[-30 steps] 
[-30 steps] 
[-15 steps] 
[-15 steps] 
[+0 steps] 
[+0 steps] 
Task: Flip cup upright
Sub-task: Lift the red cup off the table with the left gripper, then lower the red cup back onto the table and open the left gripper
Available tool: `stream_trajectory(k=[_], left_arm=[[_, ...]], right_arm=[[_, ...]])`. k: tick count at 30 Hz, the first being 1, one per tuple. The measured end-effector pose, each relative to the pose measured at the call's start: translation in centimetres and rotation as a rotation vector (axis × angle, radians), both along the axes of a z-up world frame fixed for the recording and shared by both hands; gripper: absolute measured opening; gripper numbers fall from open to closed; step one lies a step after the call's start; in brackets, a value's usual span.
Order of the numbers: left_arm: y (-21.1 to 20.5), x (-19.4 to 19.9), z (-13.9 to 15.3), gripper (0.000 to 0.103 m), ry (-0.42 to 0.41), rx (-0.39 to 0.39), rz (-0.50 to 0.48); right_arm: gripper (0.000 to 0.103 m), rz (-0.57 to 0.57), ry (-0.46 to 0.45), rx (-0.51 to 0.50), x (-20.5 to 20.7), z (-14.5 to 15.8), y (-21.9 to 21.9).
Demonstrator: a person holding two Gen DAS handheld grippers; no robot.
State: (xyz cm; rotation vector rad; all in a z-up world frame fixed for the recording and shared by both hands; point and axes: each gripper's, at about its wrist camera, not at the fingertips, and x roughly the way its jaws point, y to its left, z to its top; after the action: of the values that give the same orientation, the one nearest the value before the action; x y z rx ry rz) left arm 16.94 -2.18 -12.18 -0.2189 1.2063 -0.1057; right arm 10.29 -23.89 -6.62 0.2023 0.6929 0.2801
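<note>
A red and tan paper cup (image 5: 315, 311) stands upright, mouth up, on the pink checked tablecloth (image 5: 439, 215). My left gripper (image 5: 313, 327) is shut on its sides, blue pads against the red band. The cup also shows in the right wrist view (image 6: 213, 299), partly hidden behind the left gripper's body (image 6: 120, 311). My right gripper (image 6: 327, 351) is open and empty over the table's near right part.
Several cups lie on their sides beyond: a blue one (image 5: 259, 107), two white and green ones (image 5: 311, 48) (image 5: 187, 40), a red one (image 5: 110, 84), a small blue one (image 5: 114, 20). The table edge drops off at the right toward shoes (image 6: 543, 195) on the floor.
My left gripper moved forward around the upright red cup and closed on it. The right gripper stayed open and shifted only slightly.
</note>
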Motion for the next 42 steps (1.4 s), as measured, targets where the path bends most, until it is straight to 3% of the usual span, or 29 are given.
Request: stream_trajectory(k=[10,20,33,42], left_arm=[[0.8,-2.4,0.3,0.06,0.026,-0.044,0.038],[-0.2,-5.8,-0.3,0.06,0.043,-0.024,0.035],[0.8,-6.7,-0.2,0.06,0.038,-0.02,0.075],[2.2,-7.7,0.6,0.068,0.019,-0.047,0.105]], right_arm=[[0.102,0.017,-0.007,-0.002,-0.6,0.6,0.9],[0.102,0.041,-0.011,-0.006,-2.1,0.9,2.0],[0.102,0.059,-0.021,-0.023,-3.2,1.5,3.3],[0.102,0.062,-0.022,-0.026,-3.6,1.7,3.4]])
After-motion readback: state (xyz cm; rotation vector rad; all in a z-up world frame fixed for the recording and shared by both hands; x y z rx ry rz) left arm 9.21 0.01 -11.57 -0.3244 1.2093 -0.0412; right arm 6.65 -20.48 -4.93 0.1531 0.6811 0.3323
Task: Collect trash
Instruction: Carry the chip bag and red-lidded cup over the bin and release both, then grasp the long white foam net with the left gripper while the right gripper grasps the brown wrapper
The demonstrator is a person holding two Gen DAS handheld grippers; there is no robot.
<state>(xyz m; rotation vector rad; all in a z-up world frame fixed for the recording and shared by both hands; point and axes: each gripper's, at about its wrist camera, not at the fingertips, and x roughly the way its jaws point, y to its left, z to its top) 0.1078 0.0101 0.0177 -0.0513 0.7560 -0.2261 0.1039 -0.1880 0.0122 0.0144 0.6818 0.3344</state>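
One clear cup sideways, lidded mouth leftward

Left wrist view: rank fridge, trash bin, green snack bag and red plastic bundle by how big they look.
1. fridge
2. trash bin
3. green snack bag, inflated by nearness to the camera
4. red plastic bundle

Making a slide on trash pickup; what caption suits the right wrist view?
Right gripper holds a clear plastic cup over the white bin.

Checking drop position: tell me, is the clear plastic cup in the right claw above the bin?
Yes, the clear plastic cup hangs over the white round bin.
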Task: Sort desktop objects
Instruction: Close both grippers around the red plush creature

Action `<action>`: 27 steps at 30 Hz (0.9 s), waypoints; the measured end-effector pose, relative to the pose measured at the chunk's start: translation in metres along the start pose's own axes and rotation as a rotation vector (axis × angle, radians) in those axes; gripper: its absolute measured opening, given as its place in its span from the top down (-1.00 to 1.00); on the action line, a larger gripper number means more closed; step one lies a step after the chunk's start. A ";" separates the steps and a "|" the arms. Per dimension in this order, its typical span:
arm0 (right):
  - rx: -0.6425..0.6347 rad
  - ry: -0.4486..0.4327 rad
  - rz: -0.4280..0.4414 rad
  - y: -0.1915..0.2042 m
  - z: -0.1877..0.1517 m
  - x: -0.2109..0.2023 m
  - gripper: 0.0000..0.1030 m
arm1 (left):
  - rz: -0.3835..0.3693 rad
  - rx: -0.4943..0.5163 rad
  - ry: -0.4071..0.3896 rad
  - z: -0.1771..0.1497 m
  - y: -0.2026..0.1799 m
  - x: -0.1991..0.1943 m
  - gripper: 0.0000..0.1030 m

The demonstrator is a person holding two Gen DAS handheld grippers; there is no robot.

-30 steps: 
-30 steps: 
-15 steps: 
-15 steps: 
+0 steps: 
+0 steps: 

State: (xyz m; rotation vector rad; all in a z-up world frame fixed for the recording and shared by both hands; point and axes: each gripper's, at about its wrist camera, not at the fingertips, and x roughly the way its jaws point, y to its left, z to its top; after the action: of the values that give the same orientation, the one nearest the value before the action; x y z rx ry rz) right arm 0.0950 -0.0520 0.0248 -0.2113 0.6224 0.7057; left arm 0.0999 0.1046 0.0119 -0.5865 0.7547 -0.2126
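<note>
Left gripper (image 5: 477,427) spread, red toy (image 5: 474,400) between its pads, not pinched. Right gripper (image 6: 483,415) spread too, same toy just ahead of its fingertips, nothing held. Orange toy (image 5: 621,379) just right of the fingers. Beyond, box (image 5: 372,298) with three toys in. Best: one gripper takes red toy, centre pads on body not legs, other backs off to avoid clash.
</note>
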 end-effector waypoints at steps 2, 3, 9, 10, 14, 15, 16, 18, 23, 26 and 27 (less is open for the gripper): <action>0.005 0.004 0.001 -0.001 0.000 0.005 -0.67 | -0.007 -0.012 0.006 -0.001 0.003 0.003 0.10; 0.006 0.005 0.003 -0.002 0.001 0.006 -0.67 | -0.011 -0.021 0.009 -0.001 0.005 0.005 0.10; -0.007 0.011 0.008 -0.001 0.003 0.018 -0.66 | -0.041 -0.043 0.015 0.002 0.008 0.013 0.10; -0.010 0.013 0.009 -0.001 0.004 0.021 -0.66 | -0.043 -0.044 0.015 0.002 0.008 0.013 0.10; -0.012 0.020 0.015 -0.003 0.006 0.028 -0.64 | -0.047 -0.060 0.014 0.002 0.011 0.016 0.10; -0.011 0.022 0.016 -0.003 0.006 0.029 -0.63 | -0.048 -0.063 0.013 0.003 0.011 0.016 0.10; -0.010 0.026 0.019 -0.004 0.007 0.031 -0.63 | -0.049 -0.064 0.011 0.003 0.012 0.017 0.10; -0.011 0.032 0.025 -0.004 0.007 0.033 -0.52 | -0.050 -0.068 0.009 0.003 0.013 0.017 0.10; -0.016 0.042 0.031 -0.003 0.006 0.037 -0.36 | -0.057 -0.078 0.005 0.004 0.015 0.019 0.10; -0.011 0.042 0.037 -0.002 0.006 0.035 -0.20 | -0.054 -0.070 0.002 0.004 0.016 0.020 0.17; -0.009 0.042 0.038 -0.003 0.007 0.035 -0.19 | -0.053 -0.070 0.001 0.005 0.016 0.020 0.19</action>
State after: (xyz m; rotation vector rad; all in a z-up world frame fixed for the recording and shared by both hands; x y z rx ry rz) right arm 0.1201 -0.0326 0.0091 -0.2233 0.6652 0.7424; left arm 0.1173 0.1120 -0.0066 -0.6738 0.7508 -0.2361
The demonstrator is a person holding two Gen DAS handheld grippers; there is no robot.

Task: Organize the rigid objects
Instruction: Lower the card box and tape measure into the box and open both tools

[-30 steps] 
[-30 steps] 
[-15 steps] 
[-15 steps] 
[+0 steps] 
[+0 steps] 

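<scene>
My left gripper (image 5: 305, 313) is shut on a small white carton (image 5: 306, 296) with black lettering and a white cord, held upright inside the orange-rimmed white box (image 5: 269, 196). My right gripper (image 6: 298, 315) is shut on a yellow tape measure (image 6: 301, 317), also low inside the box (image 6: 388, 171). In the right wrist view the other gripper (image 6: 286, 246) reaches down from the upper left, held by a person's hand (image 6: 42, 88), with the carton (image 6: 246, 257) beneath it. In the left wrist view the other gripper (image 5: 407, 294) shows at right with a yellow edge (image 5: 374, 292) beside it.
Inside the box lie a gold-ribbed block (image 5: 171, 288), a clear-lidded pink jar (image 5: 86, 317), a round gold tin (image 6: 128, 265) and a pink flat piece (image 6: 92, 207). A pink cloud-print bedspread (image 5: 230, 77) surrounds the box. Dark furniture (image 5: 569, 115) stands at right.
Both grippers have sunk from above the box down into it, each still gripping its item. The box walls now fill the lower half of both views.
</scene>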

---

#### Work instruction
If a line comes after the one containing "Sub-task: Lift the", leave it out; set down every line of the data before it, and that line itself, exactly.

#### Exercise response
[-30 steps] 
[-30 steps] 
[-15 steps] 
[-15 steps] 
[+0 steps] 
[+0 steps] 
Task: Flip cup upright
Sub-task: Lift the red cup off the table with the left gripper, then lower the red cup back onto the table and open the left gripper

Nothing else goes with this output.